The mongo shell provides you all you need to work directly with your MongoDB instance, but for the day-to-day it could be better to have a graphical tool to see all records and execute CRUD operations.

There are tons of clients to work with MongoDB. One of the best is Robomongo, a very interesting cross-platform client to manage our MongoDB database in an easy way.

To start using it, we have to download it from their official webpage (it’s free for personal use) and install it. After that, we need to setup a new connection so we go to File > Connect and we will see a window like this:


Then we press on Create link and specify our connection settings (host, port, authentication, etc). By default it is already set to a non authenticated connection on localhost on port 27017 (we can press “Test” to check if a connection can be made).

After pressing the “Connect” button we will see a tree view of every database with all collections included. We can double-click on them to see documents and use the above input text to perform any mongo operation we want.
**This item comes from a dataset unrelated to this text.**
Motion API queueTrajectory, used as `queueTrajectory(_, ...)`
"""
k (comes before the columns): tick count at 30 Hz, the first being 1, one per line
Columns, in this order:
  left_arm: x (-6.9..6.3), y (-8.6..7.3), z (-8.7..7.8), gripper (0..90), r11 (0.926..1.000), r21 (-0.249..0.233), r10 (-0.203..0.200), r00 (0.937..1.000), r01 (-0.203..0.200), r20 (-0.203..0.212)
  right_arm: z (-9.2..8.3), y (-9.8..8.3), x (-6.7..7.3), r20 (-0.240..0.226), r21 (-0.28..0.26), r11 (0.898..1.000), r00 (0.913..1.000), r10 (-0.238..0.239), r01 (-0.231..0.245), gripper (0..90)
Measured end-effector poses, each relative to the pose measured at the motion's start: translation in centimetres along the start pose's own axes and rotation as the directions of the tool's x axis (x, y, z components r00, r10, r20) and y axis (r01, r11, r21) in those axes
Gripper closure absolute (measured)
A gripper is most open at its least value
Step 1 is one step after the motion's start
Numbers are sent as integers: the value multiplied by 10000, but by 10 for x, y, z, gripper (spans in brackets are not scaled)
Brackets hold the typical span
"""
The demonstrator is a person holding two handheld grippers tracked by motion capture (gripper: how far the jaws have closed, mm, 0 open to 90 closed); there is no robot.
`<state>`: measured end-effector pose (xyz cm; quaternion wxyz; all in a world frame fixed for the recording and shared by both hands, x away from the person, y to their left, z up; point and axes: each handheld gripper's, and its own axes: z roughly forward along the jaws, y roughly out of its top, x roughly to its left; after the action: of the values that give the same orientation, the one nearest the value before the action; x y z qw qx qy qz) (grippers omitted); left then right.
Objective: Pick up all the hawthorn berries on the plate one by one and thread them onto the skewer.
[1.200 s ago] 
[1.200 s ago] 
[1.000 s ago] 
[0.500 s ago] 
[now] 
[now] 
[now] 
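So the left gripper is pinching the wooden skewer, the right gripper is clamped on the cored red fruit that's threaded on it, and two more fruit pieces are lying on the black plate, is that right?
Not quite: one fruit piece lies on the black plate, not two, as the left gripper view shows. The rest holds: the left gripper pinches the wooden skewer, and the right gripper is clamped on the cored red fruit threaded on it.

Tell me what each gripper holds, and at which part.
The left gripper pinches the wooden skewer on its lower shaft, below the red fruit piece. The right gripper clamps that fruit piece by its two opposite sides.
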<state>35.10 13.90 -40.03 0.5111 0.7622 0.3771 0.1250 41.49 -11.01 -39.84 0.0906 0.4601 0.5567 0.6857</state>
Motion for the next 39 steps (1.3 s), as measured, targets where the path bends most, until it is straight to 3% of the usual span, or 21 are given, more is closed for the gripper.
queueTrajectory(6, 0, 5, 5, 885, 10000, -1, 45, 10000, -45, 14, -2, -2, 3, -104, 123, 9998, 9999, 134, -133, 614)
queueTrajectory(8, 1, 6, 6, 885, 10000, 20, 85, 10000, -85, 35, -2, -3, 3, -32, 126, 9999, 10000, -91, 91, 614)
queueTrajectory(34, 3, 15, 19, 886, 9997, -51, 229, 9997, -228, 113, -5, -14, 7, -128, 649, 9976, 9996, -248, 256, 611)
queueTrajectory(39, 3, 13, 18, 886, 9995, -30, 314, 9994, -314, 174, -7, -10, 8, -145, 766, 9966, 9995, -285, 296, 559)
With Robomongo you can also do specific operations using a graphic interface (like removing documents with two clicks, or inserting a new one by filling a BSON structure) and have multiple connections to different instances at the same time. Robomongo is a handy tool to do some heavy work with a MongoDB instance.


  1. We have learned how to install MongoDB on Ubuntu.
  2. We have learned new terminology and how MongoDB organizes data (database, collection, document).
  3. We have looked at MongoDB CRUD operations with its shell.
  4. We have discovered a tool to manage and interact with our MongoDB instance called Robomongo.


This was an introductory guide for people that came from SQL environments and want to give MongoDB a try. There are many other important aspects like indexing, document relationships (documents can be related by embedding one into another or referenced by their _id field), profiling, exporting/importing databases, etc.